Most player-related concerns early in the season tend to be premature. For example, if a player’s name were to rhyme with, oh, I don’t know, ‘Marling Sarte,’ he’s probably unlikely to continue striking out in roughly half of his plate appearances. But a question from Pedropower in the most recent Ask Bucs Dugout has more merit than the usual small-sample size panics of the early season. Here it is:
"How should we interpret the steep drop in Mark Melancon's velocity? His average and max velocity on his cutter looks to be down about 3 mph so far this year. This has been the case in all of his appearances so far in 2015. Do you think this foretells some sort of injury or may cause Pirates to move him from the closer role to be replaced with Tony Watson?"
Pedropower’s question is notable not only for its prescience with regard to a very real and pressing issue for Melancon, but for spawning this particular gem from IAPiratesFan:
"My question along those lines, is it time to panic? Without knowing exactly what the problem is would you say it’s time to crack each other’s heads open and feast on the goo inside?"
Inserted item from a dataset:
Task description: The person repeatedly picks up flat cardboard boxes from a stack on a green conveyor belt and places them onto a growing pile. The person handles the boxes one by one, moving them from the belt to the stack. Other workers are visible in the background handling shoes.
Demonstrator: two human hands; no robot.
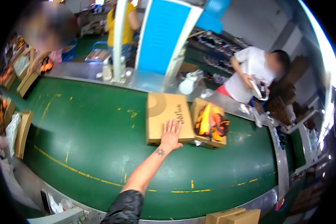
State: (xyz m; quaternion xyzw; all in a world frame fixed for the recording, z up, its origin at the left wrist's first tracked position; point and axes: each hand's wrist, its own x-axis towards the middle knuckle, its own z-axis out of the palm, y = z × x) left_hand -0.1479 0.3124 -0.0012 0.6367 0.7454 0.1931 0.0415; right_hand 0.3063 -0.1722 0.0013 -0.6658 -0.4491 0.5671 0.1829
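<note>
Reaching far out over the green conveyor belt (100, 149) with one hand (171, 135), which arm not being clear from this view, though likely the right. Resting flat, fingers spread and unclenched, on the near end of the closed cardboard shoebox lid (164, 117), pressing rather than gripping, probably steadying or seating the lid. Lying just beside that lid, touching it on the right, an open box (209, 125) holding orange and black shoes (210, 121), placed side by side so lid and box stay paired. Other hand not showing at all. Standing across the belt, a person in a white shirt (250, 72) handling a shoe. Farther back, a person in yellow (123, 22) beside a blue panel (164, 33). Sitting near the panel, a white spray bottle (186, 84).
</note>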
I salute you, IAPiratesFan, for flawlessly anticipating the exigencies of the coming zombie apocalypse. In that spirit, this article will present the following three conclusions:
- Yes, Melancon’s velocity is down quite a bit
- Yes, you should be worried
- No, you should not crack each other’s heads open and feast on the goo inside
Melancon’s velocity is down
Here’s a look at how Melancon’s average velocity has changed over his career:
Melancon’s four-seam and cutter velocity have been remarkably consistent over the course of his career, sitting in the low to mid 90s. This year, his average cutter velocity is 88.7 mph.
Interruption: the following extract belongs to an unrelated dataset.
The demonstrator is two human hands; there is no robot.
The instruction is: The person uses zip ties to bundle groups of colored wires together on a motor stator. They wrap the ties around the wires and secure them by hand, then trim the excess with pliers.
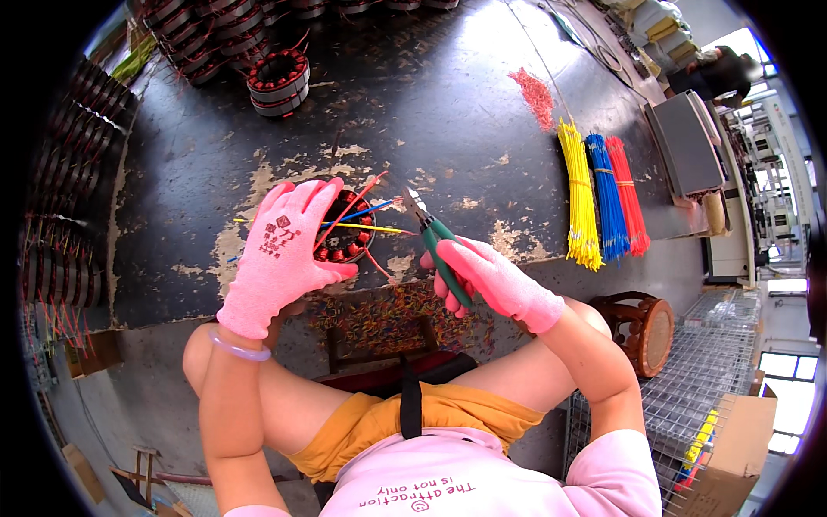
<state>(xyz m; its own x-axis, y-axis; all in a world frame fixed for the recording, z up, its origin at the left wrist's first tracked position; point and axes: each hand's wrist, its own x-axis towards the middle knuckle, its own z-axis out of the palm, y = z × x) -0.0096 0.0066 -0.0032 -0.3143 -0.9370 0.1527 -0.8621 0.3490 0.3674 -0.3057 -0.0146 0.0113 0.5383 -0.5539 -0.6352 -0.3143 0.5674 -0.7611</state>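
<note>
A motor stator (338,254), a ring with dark red windings, rests on the worn black table in front of me. My left hand (280,246), in a pink glove, is closed over its left side and hides much of it. Red wires (355,198), a blue wire (372,208) and a yellow wire (379,227) stick out of the ring. In my gloved right hand (495,277) is a pair of green-handled cutting pliers (437,237). Their jaws point up and left, close beside the wire ends and apart from the stator.
Bundles of yellow wires (580,198), blue wires (608,198) and red wires (629,198) lie at the right. Another stator (278,82) stands near stacked stators (198,39). Red scraps (534,99) lie farther back. Coloured clippings (388,319) cover the floor below; a wooden stool (655,336) stands right.
</note>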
Pitchers often gain velocity over the course of the season, and Melancon has, in the past, sometimes started slowly. But his 2015 velocity is off-the-charts low—he’s lost several mph on all of his pitches, which is more than we’d expect to see even with potential age-related decline. If we take the average velocity chart above and break it down on a game-by-game basis, we can see that Melancon has just posted the lowest velocity games of his career:
You should be concerned
Obviously, this isn’t ideal. The Pirates have acknowledged as much, with Clint Hurdle stating that the team would be monitoring Melancon’s velocity. In this case, it’s the process that’s more worrisome than the result—closers have subpar outings all the time, but gigantic velocity decreases are less common.
This is especially concerning because we know that fastball velocity tends to stabilize very quickly, sometimes after a few pitches. And research by Mike Fast indicates that 1 mph of velocity change is worth approximately 0.4 RA/9 for relievers, meaning that very, very few relievers can afford to lose that much fastball zip. If this is the new Melancon, he’s unlikely to be as effective as the old Melancon.
All of this is to say that from the organization’s perspective there should be quite a bit of investment in figuring out what’s wrong and whether it’s fixable. The simplest explanation, as noted in the original question, would be an undisclosed injury. Hurdle’s comments lead me to believe that this isn’t the case, or that at the very least that the team is not aware of any injury. It could be age-related decline, but generally pitchers don’t lose velocity this quickly. Or it could be something mechanical.
As Travis Sawchik noted, Melancon’s release point is much higher than it’s been in previous years—he’s drifted upwards by several inches on all of his pitches.
If a release point change is what’s bothering him, the prognosis might be a bit more hopeful. Melancon has shifted his release point several times throughout his career, and if a minor mechanical adjustment can fix him, we may forget about all of this in a few weeks.
In the meantime, Hurdle is right: it’s a situation worth monitoring.